=== Aim of the task ===
Include the line containing "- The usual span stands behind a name" and all lines before it, repeated exactly from the listing below, without pictures.
== == ==
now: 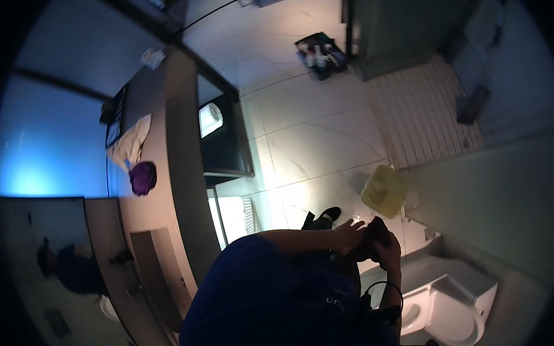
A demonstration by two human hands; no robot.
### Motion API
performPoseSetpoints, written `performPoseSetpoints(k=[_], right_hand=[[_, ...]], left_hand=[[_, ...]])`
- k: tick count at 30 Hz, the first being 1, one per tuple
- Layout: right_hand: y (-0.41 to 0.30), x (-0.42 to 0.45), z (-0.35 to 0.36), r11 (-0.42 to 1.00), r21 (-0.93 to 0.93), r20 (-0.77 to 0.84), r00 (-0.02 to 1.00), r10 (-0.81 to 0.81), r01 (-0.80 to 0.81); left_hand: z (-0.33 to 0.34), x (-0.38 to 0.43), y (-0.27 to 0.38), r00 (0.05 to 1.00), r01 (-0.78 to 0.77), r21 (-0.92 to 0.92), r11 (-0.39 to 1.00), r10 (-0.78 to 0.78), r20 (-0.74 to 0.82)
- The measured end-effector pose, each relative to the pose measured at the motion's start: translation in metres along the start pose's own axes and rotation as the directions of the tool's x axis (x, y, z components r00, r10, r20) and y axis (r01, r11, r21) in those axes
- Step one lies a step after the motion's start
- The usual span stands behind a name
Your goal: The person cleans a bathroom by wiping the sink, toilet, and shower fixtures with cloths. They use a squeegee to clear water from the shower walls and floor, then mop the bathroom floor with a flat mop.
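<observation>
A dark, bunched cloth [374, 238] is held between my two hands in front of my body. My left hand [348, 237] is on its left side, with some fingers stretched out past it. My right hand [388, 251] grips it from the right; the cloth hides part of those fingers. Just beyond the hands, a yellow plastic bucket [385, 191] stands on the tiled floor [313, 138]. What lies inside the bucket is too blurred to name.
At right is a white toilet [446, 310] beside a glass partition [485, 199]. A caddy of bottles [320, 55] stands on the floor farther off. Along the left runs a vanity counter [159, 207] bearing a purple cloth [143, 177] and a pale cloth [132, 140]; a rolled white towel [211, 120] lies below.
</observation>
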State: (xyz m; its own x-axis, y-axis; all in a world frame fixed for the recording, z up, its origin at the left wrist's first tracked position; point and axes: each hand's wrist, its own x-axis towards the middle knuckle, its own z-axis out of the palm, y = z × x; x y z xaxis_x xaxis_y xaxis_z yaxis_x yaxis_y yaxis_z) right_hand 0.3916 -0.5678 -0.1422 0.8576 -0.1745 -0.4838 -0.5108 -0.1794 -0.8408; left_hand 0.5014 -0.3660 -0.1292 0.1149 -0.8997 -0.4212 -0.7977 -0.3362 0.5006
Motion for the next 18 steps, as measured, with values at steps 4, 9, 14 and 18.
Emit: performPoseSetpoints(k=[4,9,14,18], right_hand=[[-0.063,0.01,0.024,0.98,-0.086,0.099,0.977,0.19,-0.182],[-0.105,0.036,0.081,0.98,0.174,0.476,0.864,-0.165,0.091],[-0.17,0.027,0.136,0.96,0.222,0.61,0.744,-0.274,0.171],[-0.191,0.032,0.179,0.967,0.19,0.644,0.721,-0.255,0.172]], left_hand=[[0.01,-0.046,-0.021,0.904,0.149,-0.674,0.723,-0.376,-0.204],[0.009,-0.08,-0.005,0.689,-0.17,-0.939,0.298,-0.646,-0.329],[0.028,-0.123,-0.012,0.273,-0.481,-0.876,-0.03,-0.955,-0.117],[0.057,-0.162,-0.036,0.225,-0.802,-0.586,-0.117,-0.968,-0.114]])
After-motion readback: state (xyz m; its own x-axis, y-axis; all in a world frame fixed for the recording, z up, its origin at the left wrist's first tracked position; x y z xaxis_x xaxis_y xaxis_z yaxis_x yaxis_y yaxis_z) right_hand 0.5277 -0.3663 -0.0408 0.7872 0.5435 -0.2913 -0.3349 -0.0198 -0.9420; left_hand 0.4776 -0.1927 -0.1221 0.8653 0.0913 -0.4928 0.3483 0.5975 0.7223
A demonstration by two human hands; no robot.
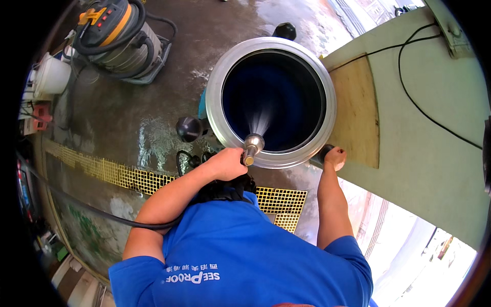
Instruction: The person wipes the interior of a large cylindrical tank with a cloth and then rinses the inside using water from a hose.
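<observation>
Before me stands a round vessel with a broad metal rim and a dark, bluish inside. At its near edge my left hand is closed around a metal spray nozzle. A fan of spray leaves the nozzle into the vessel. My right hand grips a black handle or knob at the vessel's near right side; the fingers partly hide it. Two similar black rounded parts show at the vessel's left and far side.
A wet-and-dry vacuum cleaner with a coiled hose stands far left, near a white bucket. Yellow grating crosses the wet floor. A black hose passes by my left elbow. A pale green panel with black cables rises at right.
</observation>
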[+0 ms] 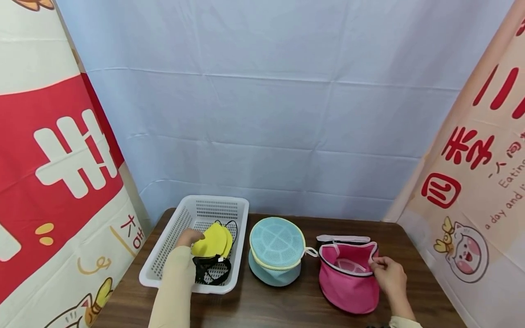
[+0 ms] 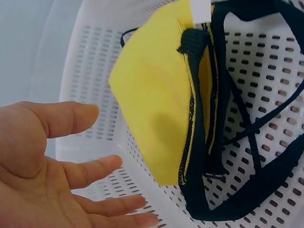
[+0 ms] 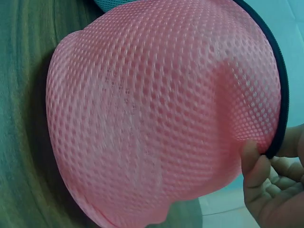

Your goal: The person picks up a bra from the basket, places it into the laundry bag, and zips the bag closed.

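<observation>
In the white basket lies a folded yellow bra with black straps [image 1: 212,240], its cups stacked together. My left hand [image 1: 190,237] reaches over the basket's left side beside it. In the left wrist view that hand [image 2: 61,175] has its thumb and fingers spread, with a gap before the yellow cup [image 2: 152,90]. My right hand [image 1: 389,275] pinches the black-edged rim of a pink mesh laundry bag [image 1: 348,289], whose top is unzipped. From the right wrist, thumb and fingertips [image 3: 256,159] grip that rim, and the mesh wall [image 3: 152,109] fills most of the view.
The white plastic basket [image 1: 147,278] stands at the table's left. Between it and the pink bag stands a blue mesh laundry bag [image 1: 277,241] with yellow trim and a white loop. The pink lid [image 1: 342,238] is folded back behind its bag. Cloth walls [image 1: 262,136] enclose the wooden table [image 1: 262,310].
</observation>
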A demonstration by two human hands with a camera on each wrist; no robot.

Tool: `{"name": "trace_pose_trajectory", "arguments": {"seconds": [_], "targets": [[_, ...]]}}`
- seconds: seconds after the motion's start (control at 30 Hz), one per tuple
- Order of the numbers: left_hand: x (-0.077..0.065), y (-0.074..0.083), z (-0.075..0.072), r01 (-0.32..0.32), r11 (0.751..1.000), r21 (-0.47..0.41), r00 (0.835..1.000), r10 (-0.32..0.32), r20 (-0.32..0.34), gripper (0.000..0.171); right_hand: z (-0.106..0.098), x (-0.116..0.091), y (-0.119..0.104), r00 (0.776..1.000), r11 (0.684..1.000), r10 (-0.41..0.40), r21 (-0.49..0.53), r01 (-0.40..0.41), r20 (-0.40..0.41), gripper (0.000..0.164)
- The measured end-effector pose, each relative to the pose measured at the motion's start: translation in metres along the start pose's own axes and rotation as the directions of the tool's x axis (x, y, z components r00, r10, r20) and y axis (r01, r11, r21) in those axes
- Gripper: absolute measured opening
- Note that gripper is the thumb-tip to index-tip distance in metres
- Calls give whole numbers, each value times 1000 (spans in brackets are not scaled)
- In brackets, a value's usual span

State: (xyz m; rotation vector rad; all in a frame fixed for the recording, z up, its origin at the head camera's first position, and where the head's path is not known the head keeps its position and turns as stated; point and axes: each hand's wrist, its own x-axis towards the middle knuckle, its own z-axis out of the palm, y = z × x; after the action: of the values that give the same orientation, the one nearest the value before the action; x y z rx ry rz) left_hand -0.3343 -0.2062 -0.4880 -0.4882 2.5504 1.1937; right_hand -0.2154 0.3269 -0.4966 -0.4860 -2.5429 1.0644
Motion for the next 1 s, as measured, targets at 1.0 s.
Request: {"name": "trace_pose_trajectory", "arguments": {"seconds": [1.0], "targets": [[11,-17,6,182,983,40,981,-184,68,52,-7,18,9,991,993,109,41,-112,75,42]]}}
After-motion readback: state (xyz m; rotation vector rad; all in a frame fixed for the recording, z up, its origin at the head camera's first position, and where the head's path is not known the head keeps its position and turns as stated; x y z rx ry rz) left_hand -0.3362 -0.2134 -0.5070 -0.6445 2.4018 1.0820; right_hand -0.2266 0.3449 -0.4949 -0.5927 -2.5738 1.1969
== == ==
=== Task response ===
now: 
A demonstration by two human hands; no robot.
### Motion API
performPoseSetpoints, written `performPoseSetpoints(k=[_], right_hand=[[_, ...]], left_hand=[[_, ...]])`
- k: tick count at 30 Hz, the first being 1, one per tuple
- Layout: right_hand: y (-0.41 to 0.30), x (-0.42 to 0.45), z (-0.35 to 0.36), r11 (-0.42 to 1.00), r21 (-0.93 to 0.93), r20 (-0.77 to 0.84), r00 (-0.02 to 1.00), r10 (-0.81 to 0.81), r01 (-0.80 to 0.81); left_hand: z (-0.33 to 0.34), x (-0.38 to 0.43), y (-0.27 to 0.38), r00 (0.05 to 1.00), r01 (-0.78 to 0.77), r21 (-0.92 to 0.92), r11 (-0.39 to 1.00), r10 (-0.78 to 0.78), r20 (-0.74 to 0.82)
- The measured end-effector pose, each relative to the pose measured at the motion's start: translation in metres along the start pose's own axes and rotation as the directions of the tool's x axis (x, y, z components r00, r10, r20) and y axis (r01, r11, r21) in those axes
- Step one lies a step after the motion's start
- The usual span stands behind a name

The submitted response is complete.